PROBLEM TO WORK ON –
Please output exactly the part of the records below that opens with the line containing "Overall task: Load" and closes with the line containing "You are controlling", both lines included, and nothing else.

Extracted records

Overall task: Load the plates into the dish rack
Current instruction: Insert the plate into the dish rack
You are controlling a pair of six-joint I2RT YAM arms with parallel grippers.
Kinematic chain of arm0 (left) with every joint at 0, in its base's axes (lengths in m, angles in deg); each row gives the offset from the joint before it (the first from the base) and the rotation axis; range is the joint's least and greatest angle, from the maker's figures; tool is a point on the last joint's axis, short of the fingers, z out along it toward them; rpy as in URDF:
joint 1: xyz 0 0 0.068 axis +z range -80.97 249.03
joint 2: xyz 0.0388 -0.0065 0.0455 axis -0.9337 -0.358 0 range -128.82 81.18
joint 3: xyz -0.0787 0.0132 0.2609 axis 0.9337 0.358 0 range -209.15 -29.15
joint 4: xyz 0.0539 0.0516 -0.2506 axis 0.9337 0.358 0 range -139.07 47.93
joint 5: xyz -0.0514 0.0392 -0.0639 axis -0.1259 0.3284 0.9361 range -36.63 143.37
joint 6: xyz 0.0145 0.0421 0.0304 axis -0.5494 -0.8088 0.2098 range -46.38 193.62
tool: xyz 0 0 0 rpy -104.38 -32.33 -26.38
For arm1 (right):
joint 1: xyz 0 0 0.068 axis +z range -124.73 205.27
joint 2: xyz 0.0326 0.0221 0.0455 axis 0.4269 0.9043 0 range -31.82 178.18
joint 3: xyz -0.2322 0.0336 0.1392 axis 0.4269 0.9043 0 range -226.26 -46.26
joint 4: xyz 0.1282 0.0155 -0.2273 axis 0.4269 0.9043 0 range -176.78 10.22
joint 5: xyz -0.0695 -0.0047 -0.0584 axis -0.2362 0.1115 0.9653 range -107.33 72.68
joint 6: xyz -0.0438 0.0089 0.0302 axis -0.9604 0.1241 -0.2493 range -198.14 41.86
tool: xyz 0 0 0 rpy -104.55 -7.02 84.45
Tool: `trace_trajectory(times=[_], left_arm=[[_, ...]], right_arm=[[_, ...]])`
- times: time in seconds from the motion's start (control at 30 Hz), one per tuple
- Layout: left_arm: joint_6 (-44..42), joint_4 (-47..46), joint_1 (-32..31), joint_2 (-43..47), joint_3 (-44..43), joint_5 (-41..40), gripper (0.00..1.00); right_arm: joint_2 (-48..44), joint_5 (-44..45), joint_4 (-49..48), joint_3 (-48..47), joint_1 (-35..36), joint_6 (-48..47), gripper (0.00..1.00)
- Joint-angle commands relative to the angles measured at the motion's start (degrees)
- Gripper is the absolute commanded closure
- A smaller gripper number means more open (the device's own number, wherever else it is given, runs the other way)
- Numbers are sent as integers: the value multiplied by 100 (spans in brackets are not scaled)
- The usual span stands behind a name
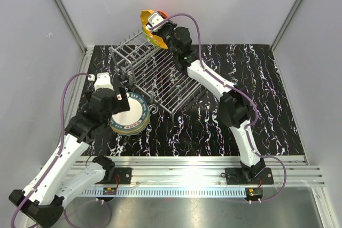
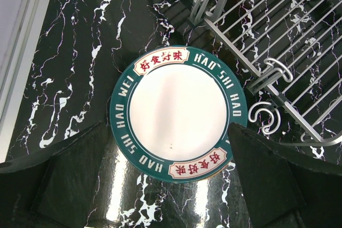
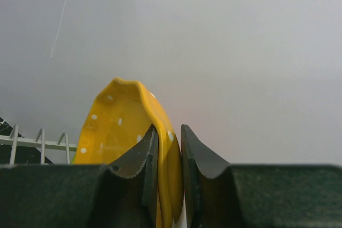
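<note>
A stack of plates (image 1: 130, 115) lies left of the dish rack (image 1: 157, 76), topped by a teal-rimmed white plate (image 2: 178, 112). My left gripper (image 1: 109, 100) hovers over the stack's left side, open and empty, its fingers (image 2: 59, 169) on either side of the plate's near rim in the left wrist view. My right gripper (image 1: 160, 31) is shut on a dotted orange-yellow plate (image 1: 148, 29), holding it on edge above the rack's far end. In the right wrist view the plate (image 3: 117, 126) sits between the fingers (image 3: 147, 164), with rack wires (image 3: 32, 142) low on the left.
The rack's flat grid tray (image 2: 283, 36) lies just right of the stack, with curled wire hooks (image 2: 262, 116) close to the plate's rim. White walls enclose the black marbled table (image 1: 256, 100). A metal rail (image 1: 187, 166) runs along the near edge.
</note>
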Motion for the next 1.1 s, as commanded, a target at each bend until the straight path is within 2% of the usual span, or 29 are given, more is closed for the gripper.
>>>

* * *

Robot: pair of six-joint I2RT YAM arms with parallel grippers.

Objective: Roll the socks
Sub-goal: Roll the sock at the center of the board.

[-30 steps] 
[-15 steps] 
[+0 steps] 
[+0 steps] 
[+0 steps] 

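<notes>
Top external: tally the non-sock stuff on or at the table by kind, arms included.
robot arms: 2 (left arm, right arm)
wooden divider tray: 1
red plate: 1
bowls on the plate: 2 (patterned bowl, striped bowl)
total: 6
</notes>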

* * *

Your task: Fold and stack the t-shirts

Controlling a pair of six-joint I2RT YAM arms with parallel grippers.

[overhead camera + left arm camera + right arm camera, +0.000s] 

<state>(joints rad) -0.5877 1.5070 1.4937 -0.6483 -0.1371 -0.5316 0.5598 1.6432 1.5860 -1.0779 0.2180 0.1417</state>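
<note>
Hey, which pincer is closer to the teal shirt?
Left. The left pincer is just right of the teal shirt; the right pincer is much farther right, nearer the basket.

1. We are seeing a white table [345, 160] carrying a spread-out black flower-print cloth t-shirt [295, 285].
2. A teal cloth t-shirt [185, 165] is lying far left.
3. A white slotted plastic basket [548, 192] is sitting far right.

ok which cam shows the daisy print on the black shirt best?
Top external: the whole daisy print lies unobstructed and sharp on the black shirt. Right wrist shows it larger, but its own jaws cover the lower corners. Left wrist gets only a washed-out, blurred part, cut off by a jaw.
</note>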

EXERCISE RESPONSE –
Overall task: Load the plates into the dish rack
Current instruction: Insert the plate into the dish rack
You are controlling a pair of six-joint I2RT YAM arms with parallel grippers.

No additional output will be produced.